Model: cm_tenderloin

Android: 4.0.4

Kernel: 2.6.35-palm-tenderloin
[email protected] #1
SMP PREEMPT Fri Jun 29 02:07:56 PDT 2012

Build Date: Fri Jun 29 02:04:14 PDT 2012

Build Number: cm_tenderloin-userdebug 4.0.4 IMM76L eng.jenkins.20120629.020357
test-keys

Any idea whats the best version to upgrade to, and the method to do it?

Ivve heard that there have been bugs where the Touchpad has been bricked because the battery has drained, which I would hate to happen!

All help appreciated. Thanks


----------



## RolandDeschain79 (Feb 1, 2012)

There sure are a lot of posts like this, Google is like a magic 8 ball that will answer any question. You can find all that info the below threads. Make a Nandroid backup of your current setup before upgrading.

Learn how to install here:
[ROM GUIDE] [04/18] How to install Jcsullins CM10 Preview Builds

Learn about the latest builds here:
[ROM GUIDE] CM10.1 Unofficial Builds on the HP TouchPad Android 4.2.2

If you use WebOS, don't miss this update too.






*HP TouchPad Root Certificate fix for WebOS cloud services(Important)*


Spoiler



*The Problem:*
A vital "root certificate" on webOS devices is due to expire on July 23, 2013. This certificate gives
Touchpad users access to HPs cloud services for the App catalogue and Backing up the device.
When the "root certificate" expires users will no longer have access to the App catalogue and backed up data.
Furthermore HPs online WebOS support is expected to disappear altogether by the end of the year. 
So it's recommended to backup your personal data and essential Touchpad software to your PC now.

*Read the full WebOS Survival Kit Guide Here:*

*The solution:*
Getting a free* App catalog update* will fix the "root certificate" problem as long as you downloaded it before July,23,2013.
If you are hearing about this after July,23,2013, then you will need to first set the date to anytime before July,23,2013.
To do this boot into WebOS and go to settings/Date & Time, toggle off the "Network Time".
Now adjust the date accordingly and download the Update, once complete comeback and Toggle the "Network Time" button back to on.

To get the update, in WebOS go to Downloads/HP App Catalog. 
Open the app Catalog and select the categories tab at the bottom. 
Next click on the "new" tab at the top and Scroll down the page till you see "App Catalog Update".
Now install the update and your Touchpad support will continue to work in a post WebOS world.

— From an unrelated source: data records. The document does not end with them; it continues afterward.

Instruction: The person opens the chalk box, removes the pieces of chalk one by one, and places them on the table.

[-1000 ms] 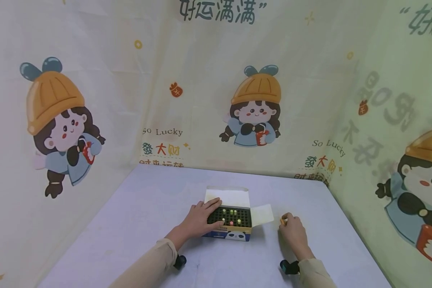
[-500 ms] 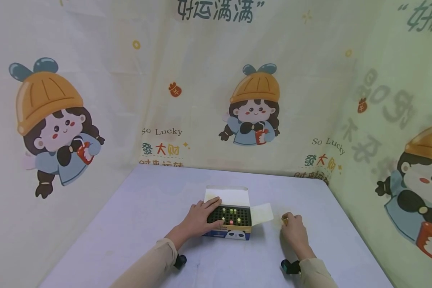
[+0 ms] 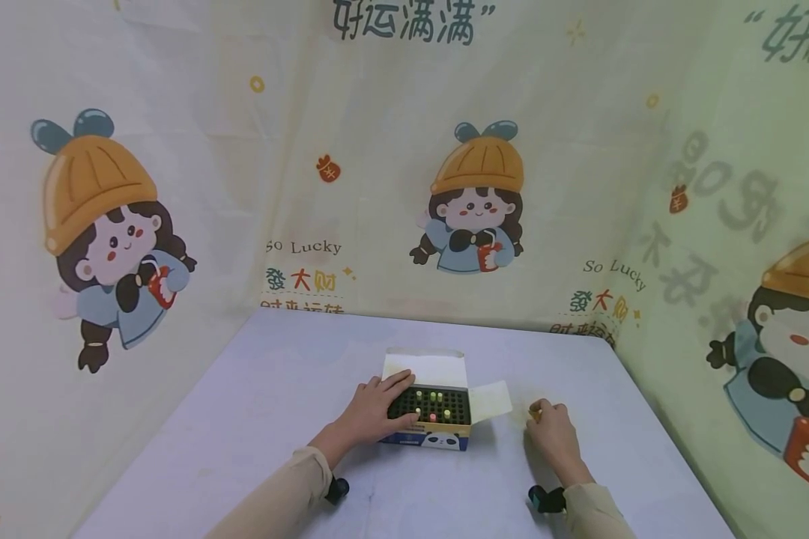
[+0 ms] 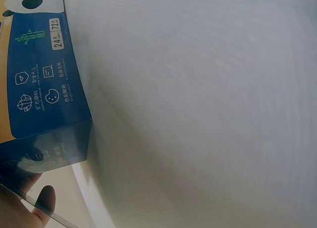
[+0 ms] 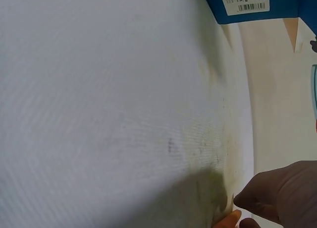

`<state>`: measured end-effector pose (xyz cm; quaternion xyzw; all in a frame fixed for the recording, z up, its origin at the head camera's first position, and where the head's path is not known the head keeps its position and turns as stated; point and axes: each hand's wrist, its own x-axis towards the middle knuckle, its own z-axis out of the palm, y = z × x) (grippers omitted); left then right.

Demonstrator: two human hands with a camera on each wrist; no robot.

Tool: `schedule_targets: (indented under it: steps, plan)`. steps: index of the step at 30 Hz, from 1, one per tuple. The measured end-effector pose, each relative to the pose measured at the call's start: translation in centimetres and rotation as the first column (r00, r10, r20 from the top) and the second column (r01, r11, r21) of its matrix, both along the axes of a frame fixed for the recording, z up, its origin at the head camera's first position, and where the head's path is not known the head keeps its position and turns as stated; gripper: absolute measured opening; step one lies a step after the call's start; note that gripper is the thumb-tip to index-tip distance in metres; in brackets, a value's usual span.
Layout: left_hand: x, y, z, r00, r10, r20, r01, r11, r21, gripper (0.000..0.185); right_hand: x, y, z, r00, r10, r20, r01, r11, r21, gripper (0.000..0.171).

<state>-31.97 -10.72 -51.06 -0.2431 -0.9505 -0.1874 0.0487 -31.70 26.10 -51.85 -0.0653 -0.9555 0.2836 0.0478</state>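
Note:
A small open cardboard box (image 3: 438, 436) with a blue panda-print front stands mid-table. Its black tray (image 3: 460, 408) holds several short coloured sticks, yellow, green and pink. My left hand (image 3: 386, 403) rests on the box's left end, fingers lying straight over the tray edge. In the left wrist view the blue box side (image 4: 44, 89) fills the left, with a fingertip (image 4: 43, 202) at its corner. My right hand (image 3: 546, 423) sits on the table right of the box and pinches a small orange stick (image 3: 533, 409). That orange stick (image 5: 229, 220) shows under my fingers (image 5: 282, 188) in the right wrist view.
The box's lid (image 3: 426, 367) stands open at the back and a side flap (image 3: 491, 400) sticks out to the right. The pale lilac table (image 3: 276, 389) is hemmed in by cartoon-print fabric walls (image 3: 377, 187) behind and on both sides.
My right hand has shifted slightly right, away from the box, still pinching the orange stick. My left hand stays on the box.

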Motion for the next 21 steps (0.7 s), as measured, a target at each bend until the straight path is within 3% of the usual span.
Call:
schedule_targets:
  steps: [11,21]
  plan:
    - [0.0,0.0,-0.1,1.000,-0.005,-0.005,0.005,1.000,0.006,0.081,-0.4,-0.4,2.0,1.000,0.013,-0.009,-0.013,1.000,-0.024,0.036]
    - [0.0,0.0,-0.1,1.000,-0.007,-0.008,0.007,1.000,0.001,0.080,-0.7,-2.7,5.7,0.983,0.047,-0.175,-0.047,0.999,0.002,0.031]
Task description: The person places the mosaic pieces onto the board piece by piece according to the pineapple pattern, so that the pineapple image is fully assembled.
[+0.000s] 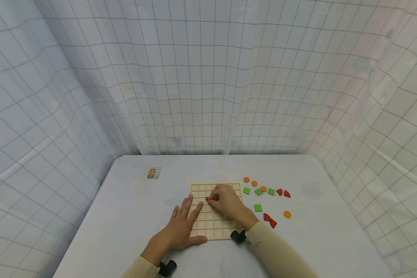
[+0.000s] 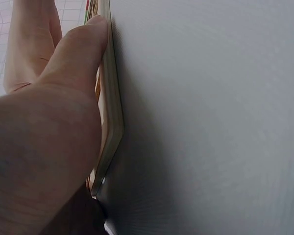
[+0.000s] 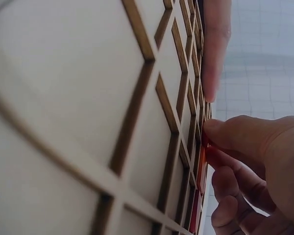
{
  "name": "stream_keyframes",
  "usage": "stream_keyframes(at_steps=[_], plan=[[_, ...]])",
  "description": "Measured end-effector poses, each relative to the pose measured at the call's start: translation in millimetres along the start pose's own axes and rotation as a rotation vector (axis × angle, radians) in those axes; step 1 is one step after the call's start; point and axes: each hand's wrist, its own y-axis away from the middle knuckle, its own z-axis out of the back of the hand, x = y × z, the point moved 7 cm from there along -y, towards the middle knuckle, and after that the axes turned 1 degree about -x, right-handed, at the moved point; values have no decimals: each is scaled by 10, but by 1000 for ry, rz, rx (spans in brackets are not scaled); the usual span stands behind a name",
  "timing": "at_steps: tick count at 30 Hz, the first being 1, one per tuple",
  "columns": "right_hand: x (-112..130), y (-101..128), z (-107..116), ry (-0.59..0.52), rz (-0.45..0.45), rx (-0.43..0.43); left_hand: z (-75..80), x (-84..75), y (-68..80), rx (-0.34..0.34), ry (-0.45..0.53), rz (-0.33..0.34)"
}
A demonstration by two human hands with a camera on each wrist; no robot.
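Observation:
A pale wooden grid board (image 1: 214,224) with raised square cells lies in front of me. My left hand (image 1: 178,230) rests over its left edge with fingers spread, the thumb lying along the near edge of the board, as the left wrist view also shows. Over the upper middle of the grid, my right hand (image 1: 226,201) pinches a small red piece (image 1: 206,199) between thumb and index finger, right at a cell. In the right wrist view, an orange piece (image 3: 202,165) and another red piece (image 3: 194,211) sit in cells below those fingertips. My right hand hides part of the grid in the head view.
Right of the board lie loose orange discs (image 1: 287,214), green squares (image 1: 258,208) and red quarter-circle pieces (image 1: 287,194), several of them. A small picture card (image 1: 151,173) lies at the back left of the white table (image 1: 125,216). Grid-lined white curtains (image 1: 194,96) surround the table.

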Motion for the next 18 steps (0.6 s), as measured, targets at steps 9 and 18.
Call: stream_keyframes(at_steps=[9, 18], plan=[[-43, -17, 17, -13, -43, -28, -2, 0, -4, -7, -10, -4], [-37, 34, 61, -11, -32, -21, -4, -5, 2, -13, 5, -12]])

*Note**_This update requires webOS 2.1+ to be installed. Devices with older versions will need to run the WebOS Doctor first, the latest version is 3.0.5._

*How to Test:*
You check the expiry date of your root certificate by installing the "Internalz Pro" free app from WebOS Preware.
Once you have "Internalz Pro" installed open it and go to the following location. *../../etc/ssl/certs/trustedcerts/PalmWebOS.pem/open*
After installing the App catalog update your root certificate should say "Expires: 27 April 2037" See the screenshot below.

*Additional threads and info:*
The webOS Survival Kit: everything you need to know should webOS doomsday come

HP to issue root certificate fix, ensure continued access to webOS cloud services

Read the full WebOS Survival Kit Guide Here:

URGENT - Root Certificate Expiring + Fix

*Recommended downloads:*
webOS Quick Installer

WebOS doctor

*Additional WebOS Performance Tweaks:*
*I would highly recommend doing the following tweaks. Read the full instructional guide in the link below:*
HP TouchPad Setup Guide Part 1: Speed Up Your Tablet With Preware, Homebrew & Patches [WebOS]

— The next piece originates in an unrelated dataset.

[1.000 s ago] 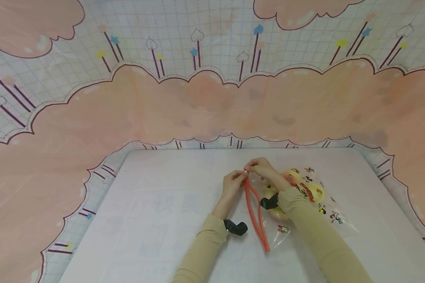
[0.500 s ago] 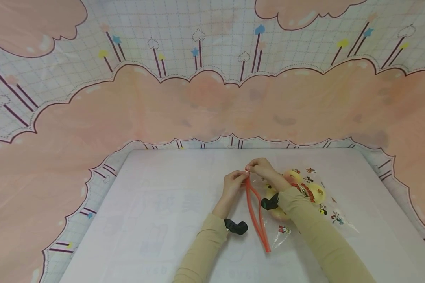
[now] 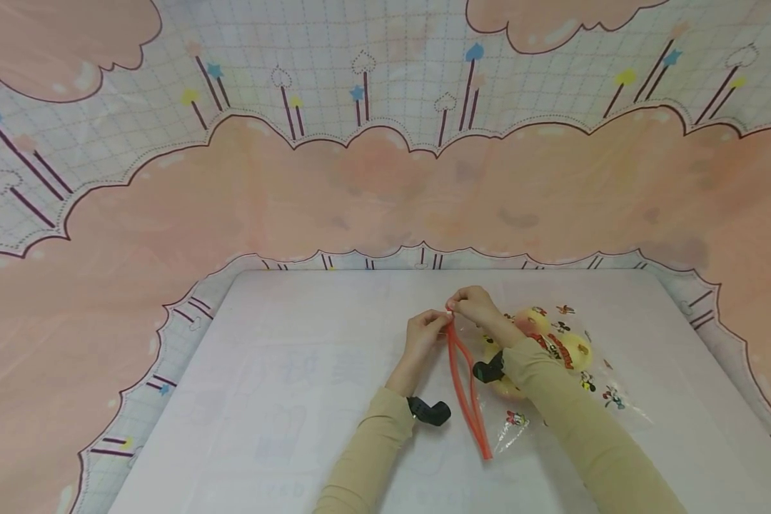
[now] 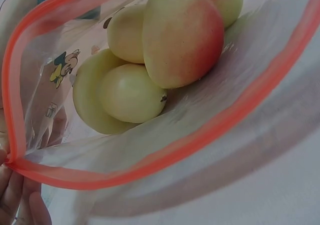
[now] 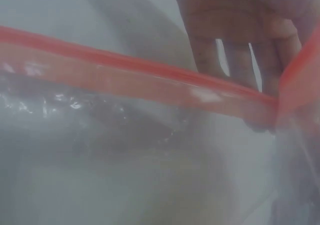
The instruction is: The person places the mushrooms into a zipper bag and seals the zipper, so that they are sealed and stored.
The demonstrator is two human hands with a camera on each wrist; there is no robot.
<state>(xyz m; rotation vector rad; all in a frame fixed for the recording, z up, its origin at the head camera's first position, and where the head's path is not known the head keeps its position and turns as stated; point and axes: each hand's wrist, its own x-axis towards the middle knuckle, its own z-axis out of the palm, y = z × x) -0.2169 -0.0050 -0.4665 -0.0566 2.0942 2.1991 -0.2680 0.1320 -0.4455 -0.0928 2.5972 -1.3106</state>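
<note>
Nearest the camera, two beige sleeves [image 3: 572,421] reach onto the white bench [image 3: 283,385], each wrist carrying a small black camera [image 3: 428,412].

Between the forearms lies the orange-red zip seal [image 3: 465,389] of a clear plastic zip bag [image 3: 552,378] printed with cartoon mice. The seal's two strips run from a near end on the bench up to a far corner and stand apart along their length, so the mouth is open. The bag body lies on the bench under and to the right of the right forearm.

Contents: the left wrist view looks straight into the open mouth and shows yellow-green fruits with a red blush [image 4: 182,35], likely peaches or apples, bunched together and touching at the closed end. At least four are visible.

Left hand [image 3: 424,335]: the grip is closed in a pinch on the far corner of the zip seal, fingers curled. Fingertips [image 4: 15,200] show at that corner in the left wrist view.

Right hand [image 3: 478,307]: the grip is likewise pinched on the same corner, just beside and touching the left hand. The right wrist view shows the seal strip [image 5: 125,80] up close, with fingers [image 5: 235,40] behind the blurred film.

Beyond the bench, a pink and white cloth backdrop [image 3: 385,185] with cloud shapes, a grid pattern and heart and star pins fills the far field.
</note>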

*Download and install the following packages from Preware:*
You should see a noticeable speed improvement while using WebOS. Also a few apps to improve functionality.
*Note** You will need to reboot the device after installing most of these packages:

*-EOM Overlord Monitoring
-Muffle System Logging
-Remove Dropped Packet Logging
-Unset CFQ IQ Scheduler
-Unthrottle Download Manager
-Increase Touch Sensitivity and Smoothness 10
-Quiet Powerd Messages (sic)
-Faster Card Animations HYPER Version
-Advanced Rest Options*
*-Disk Cache Mod*
*-Reduce Minimum Brightness*
*-Unhide Developer Mode Icon*
*-CyBoot*
*-Ad Blocker OR Max Block - Do not install both.*
*-Private Browsing (adds an option to your browser)*

*Reduce Logging & Patch 'em Up:*
This patch require you to log into Skype with the "Phone and Video Calls" app.
Once there place a call to this number using the dialer type: "##5647#"
A logging window will launch, choose to "Clear Logs" first then "Change Logging Levels" and setting logging to "minimal".
Once done, exit the app - your logging levels are now changed.

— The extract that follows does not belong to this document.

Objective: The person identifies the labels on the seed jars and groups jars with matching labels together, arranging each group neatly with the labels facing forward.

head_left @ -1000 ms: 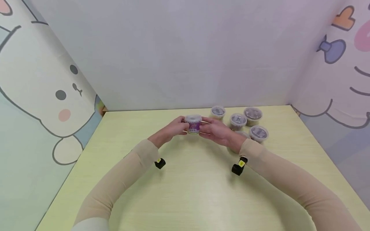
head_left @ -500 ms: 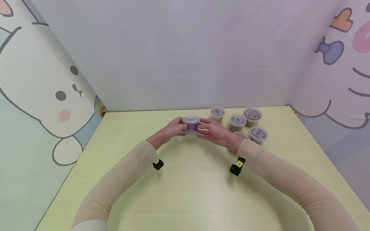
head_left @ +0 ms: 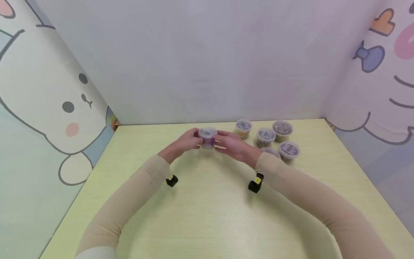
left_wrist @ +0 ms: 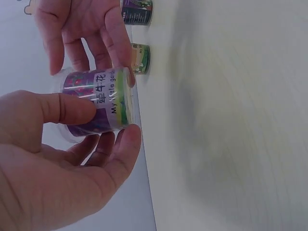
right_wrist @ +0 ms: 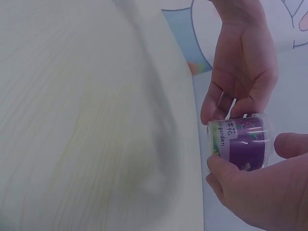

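A small lidded plastic cup (head_left: 207,139) with a purple label reading "My little garden" is held up over the far part of the table. My left hand (head_left: 185,141) grips it from the left; in the left wrist view the thumb lies across the label of the cup (left_wrist: 79,86), its fingers partly hidden behind. My right hand (head_left: 238,146) is at the cup's right side, fingers fairly straight. In the right wrist view, right fingertips overlap the base end of the cup (right_wrist: 246,144), while the right thumb (right_wrist: 289,144) stands beside the clear lid.
Several similar lidded cups stand at the table's back right, including a yellowish one (head_left: 243,129), a larger one (head_left: 283,130) and one (head_left: 289,150) nearer the front. The pale wood table (head_left: 207,208) meets a white backdrop (head_left: 207,64) behind. Cartoon-printed panels flank both sides.
Both hands have shifted left with the cup and risen slightly. The cup's lid tips more toward the camera, and more of the cups behind my right hand shows.
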Available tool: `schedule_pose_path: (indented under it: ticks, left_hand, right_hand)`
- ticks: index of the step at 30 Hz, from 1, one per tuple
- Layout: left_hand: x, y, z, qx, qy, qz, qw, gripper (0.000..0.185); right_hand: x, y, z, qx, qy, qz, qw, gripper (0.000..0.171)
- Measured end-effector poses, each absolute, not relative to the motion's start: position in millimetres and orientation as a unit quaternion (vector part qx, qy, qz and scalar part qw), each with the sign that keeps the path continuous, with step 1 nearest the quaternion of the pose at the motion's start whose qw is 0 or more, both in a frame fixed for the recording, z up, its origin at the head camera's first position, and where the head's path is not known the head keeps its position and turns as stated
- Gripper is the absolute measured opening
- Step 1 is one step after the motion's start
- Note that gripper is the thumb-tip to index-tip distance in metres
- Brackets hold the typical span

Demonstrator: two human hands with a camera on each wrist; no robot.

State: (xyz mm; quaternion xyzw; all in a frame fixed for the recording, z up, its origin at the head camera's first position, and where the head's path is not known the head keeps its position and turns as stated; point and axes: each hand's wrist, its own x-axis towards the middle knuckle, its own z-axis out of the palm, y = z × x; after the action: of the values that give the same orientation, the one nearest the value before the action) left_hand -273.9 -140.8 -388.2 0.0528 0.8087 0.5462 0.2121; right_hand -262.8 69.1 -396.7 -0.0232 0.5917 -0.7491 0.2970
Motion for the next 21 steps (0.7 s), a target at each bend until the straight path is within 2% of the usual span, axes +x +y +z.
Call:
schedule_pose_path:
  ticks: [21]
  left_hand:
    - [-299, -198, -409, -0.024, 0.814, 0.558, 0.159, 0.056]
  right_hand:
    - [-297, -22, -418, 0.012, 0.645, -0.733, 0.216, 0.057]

If you have never used Preware you can watch this video about Flashing the HP Touchpads A6 Firmware.
You will also learn how to use the WebOSQuickInstall-4.5.0 software to install Preware.
Both of these procedures are highly recommended and can be done as part of your post apocalyptic WebOS Survival.

[media]http://youtu.be/5lOGY94RRDs


----------



## rednev (Jun 20, 2013)

Excellent... thanks.

Did have a google but got confused... that helps a lot, thank you


----------



## RolandDeschain79 (Feb 1, 2012)

rednev said:


> Excellent... thanks.
> 
> Did have a google but got confused... that helps a lot, thank you


Hey no problem, I know the information out there can be a little confusing and conflicting even. You've come to the right place though, all your questions will be answered by our helpful members and threads. Have fun


----------



## JohnA2u (Jan 9, 2013)

This is a very common question and it can be confusing to someone that does not spend a lot of time reading the forums.

How about a thread called: "Rom Reviews and Recommendations - HP Touchpad". 
Include
"stability/maturity
noob friendly/cutting edge" meter. 
Maybe a poll for popularity.

People with knowledge and experience with different roms could write reviews to include here.

I know this information is constantly in flux and would be hard to really pin down but it could be a go to place for people with this sort of question.
I'd start it but I don't have enough knowledge on the subject to make any sense out of it.


----------